Instructions to follow:
Please copy the lines below, exactly as they are, from the one with "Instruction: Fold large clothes" through the one with "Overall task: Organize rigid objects", and leave out the pictures.

Source data
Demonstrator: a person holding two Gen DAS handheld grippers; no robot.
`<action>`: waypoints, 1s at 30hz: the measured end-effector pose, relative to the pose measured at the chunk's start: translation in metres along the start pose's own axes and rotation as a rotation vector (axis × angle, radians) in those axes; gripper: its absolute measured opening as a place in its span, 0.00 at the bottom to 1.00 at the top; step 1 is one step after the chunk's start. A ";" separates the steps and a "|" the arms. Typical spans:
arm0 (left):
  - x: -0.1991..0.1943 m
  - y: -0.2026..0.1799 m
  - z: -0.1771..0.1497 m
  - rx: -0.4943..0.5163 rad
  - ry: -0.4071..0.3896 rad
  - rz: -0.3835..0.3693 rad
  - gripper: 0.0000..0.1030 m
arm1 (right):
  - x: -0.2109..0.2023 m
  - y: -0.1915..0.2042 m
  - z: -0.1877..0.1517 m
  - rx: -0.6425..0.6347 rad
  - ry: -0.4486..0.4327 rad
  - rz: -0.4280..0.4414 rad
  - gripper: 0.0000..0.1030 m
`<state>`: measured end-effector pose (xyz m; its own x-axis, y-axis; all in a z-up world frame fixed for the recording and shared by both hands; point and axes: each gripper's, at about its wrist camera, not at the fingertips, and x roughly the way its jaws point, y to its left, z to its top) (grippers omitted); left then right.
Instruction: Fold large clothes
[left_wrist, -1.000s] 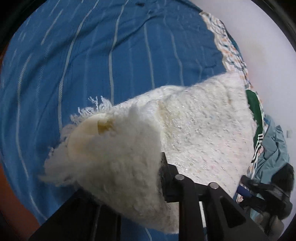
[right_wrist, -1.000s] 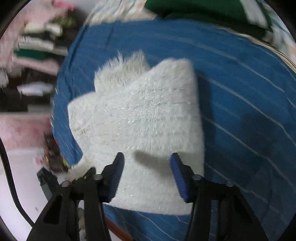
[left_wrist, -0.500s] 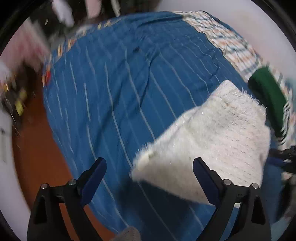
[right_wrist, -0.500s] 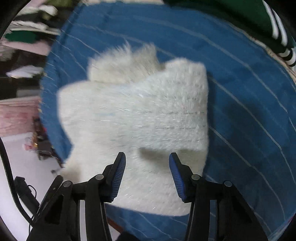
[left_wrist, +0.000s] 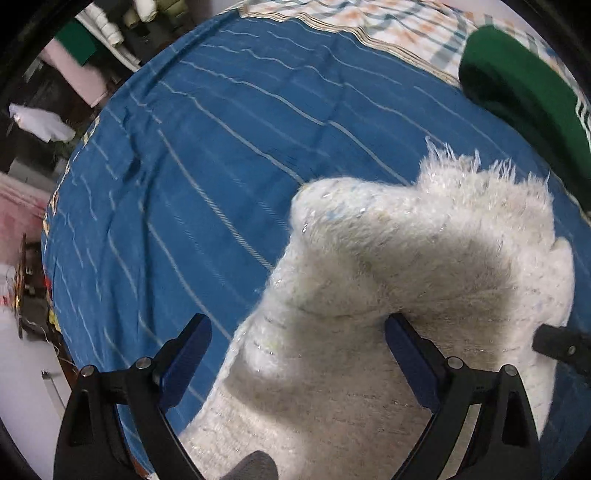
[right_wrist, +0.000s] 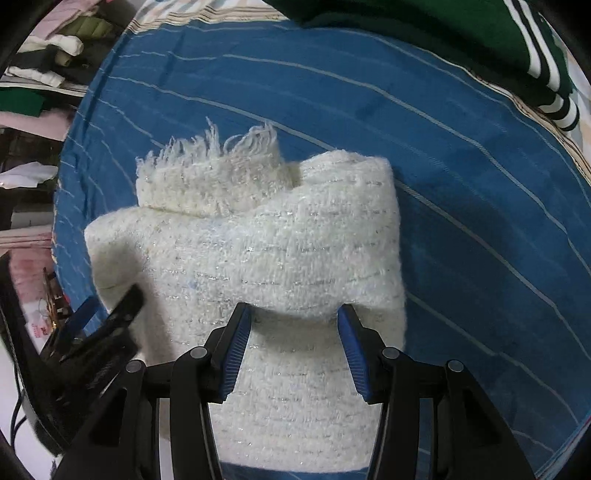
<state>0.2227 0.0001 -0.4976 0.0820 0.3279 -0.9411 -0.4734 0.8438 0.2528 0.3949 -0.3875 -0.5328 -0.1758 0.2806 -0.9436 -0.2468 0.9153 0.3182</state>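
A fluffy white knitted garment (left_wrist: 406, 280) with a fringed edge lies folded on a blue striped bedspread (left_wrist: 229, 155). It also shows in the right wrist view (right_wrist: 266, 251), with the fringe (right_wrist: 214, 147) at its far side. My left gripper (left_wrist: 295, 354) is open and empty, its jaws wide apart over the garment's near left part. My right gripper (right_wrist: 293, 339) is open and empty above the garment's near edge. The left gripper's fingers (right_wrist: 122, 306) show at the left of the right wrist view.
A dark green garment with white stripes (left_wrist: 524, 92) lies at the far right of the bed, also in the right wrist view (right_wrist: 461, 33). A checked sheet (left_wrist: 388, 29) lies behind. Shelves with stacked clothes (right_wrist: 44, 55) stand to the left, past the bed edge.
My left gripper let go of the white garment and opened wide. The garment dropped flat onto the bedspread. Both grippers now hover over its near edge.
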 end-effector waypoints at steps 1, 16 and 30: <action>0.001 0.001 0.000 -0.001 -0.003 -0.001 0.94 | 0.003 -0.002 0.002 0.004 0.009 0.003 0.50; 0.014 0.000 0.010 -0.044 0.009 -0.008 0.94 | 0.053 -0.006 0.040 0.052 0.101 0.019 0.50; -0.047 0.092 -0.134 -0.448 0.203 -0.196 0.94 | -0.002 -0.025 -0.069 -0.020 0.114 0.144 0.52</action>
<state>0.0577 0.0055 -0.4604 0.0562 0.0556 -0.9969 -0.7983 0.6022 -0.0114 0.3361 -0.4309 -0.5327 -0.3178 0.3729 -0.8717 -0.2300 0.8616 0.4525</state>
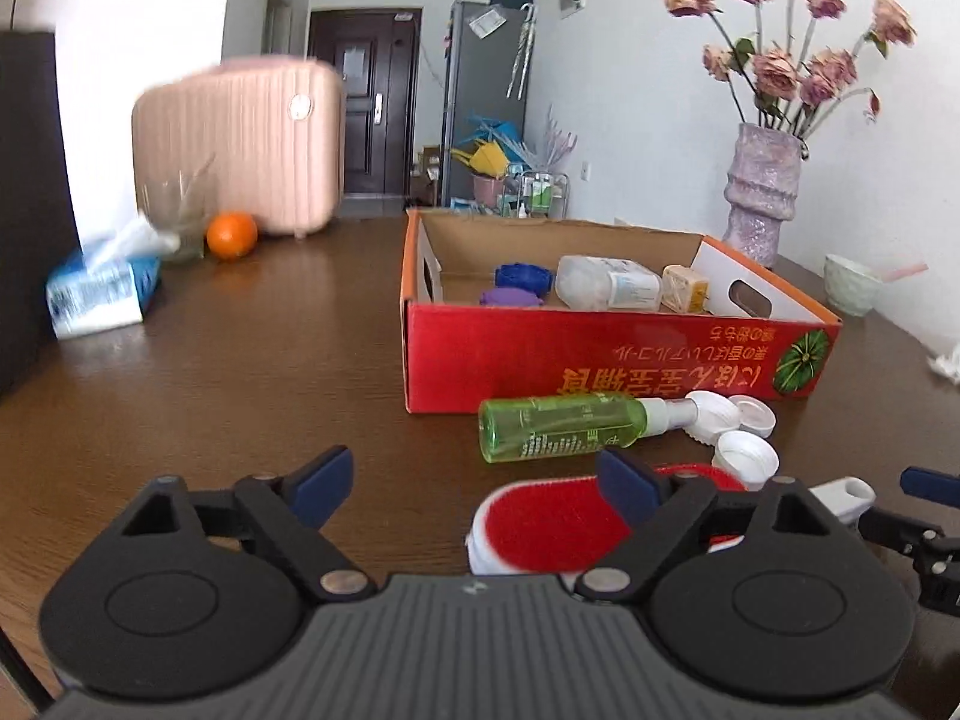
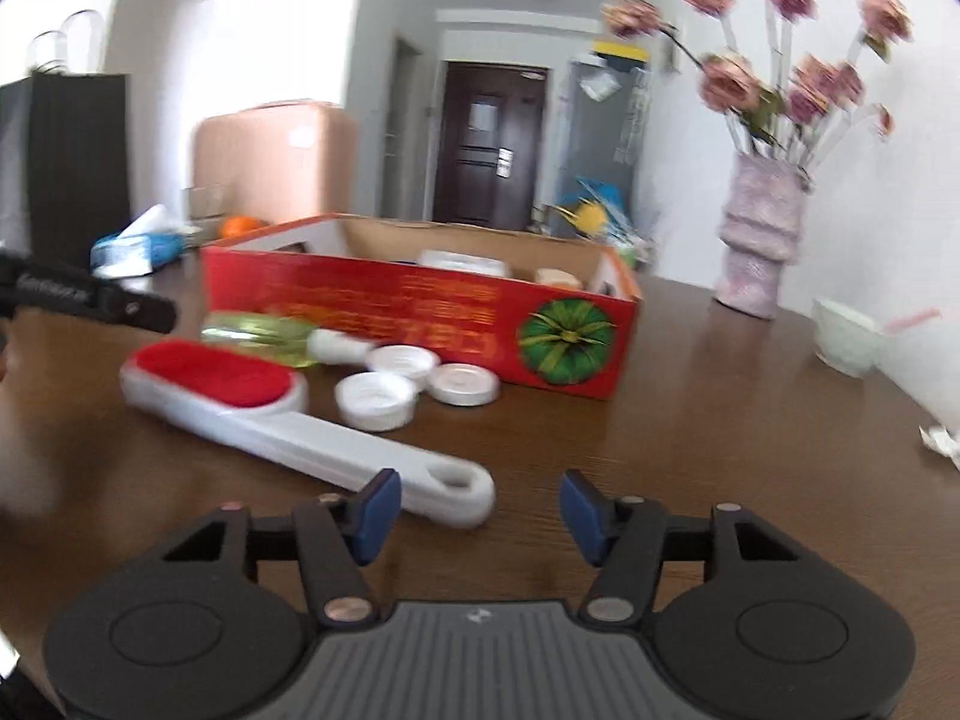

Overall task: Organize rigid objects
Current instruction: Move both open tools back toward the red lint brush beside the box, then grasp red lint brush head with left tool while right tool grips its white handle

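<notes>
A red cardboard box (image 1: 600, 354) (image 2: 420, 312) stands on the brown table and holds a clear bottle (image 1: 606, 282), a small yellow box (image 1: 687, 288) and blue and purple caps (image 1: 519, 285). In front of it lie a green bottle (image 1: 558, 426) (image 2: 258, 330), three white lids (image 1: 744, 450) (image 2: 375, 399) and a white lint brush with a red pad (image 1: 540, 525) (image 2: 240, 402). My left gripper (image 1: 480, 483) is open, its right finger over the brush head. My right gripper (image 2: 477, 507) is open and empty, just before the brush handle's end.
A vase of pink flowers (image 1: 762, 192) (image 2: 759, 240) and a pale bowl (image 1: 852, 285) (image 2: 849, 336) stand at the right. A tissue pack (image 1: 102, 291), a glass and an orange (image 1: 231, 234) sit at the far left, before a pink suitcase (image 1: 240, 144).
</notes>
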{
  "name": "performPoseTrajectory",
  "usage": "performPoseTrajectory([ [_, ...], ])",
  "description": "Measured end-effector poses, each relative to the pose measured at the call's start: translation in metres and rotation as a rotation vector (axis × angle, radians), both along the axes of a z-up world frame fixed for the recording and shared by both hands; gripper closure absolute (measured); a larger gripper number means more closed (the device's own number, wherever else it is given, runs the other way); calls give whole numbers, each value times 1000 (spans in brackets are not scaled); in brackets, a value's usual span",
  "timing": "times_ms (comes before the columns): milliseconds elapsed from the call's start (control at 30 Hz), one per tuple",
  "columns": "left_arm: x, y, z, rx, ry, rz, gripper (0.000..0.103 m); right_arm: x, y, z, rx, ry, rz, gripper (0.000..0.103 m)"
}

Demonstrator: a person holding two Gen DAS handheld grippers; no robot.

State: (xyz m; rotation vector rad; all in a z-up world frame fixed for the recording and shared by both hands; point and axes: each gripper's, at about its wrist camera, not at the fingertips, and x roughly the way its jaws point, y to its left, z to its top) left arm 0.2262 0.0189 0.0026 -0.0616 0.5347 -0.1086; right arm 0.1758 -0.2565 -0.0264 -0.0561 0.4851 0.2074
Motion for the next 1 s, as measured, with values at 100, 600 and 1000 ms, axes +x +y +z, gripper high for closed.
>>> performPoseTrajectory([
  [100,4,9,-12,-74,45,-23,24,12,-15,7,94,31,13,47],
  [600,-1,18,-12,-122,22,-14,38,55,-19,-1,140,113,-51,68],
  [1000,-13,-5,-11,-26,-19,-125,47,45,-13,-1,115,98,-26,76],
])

Final answer:
Instruction: Fold large clothes
[left_wrist, -1.000s] 
[right_wrist, -1.000s] 
[left_wrist, -0.500s] 
[right_wrist, -0.500s] 
[left_wrist, +0.000s] 
[right_wrist, +0.000s] 
<state>0.2227 0.0001 -0.4976 0.0820 0.3279 -0.9411 -0.4734 0.8438 0.2528 0.3949 -0.3875 -0.5328 -0.1758 0.2806 -0.9436 -0.2468 0.9153 0.3182</state>
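A fluffy white knitted garment (left_wrist: 406, 280) with a fringed edge lies folded on a blue striped bedspread (left_wrist: 229, 155). It also shows in the right wrist view (right_wrist: 266, 251), with the fringe (right_wrist: 214, 147) at its far side. My left gripper (left_wrist: 295, 354) is open and empty, its jaws wide apart over the garment's near left part. My right gripper (right_wrist: 293, 339) is open and empty above the garment's near edge. The left gripper's fingers (right_wrist: 122, 306) show at the left of the right wrist view.
A dark green garment with white stripes (left_wrist: 524, 92) lies at the far right of the bed, also in the right wrist view (right_wrist: 461, 33). A checked sheet (left_wrist: 388, 29) lies behind. Shelves with stacked clothes (right_wrist: 44, 55) stand to the left, past the bed edge.
My left gripper let go of the white garment and opened wide. The garment dropped flat onto the bedspread. Both grippers now hover over its near edge.
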 end-effector waypoints at steps 1, 16 and 30: <action>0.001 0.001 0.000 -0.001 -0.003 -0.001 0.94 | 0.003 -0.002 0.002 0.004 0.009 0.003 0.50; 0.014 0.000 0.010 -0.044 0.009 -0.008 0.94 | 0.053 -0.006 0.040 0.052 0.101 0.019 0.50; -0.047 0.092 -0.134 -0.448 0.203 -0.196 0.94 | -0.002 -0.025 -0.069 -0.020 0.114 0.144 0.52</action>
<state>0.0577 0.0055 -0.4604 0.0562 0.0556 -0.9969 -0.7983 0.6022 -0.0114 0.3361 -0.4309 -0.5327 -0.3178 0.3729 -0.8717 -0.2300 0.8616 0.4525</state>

Overall task: Organize rigid objects

The exercise contains no remaining tasks.